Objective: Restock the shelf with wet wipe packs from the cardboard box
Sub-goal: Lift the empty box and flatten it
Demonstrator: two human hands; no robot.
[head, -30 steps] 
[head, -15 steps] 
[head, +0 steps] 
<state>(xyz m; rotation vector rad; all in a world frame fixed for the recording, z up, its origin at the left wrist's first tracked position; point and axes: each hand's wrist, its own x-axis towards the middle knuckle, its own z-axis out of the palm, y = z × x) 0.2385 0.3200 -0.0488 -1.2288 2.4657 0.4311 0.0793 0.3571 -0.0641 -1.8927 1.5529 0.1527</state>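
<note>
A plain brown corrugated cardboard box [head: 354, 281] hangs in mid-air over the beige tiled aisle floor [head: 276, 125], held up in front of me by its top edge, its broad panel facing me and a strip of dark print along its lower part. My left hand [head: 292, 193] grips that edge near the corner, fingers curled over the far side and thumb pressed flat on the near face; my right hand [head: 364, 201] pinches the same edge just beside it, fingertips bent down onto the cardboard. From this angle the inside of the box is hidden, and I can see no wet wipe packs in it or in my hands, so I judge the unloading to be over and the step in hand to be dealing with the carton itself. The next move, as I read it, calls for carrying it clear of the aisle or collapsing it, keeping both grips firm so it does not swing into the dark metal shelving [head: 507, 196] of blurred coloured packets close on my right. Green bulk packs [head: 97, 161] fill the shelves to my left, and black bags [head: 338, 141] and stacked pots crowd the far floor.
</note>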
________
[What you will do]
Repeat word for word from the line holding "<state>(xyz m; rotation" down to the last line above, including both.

[Answer]
<state>(xyz m; rotation vector rad; all in a world frame fixed for the recording, z up, its origin at the left wrist's first tracked position; point and axes: each hand's wrist, its own x-axis towards the middle knuckle, its own z-axis out of the palm, y = z × x) 0.2385 0.3200 -0.0488 -1.2288 2.4657 0.4311 0.0793 0.3571 -0.0641 -1.8927 1.5529 0.1527</state>
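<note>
A plain brown corrugated cardboard box [head: 354, 281] hangs in mid-air over the beige tiled aisle floor [head: 276, 125], held up in front of me by its top edge, its broad panel facing me and a strip of dark print along its lower part. My left hand [head: 292, 193] grips that edge near the corner, fingers curled over the far side and thumb pressed flat on the near face; my right hand [head: 364, 201] pinches the same edge just beside it, fingertips bent down onto the cardboard. From this angle the inside of the box is hidden, and I can see no wet wipe packs in it or in my hands, so I judge the unloading to be over and the step in hand to be dealing with the carton itself. The next move, as I read it, calls for carrying it clear of the aisle or collapsing it, keeping both grips firm so it does not swing into the dark metal shelving [head: 507, 196] of blurred coloured packets close on my right. Green bulk packs [head: 97, 161] fill the shelves to my left, and black bags [head: 338, 141] and stacked pots crowd the far floor.
</note>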

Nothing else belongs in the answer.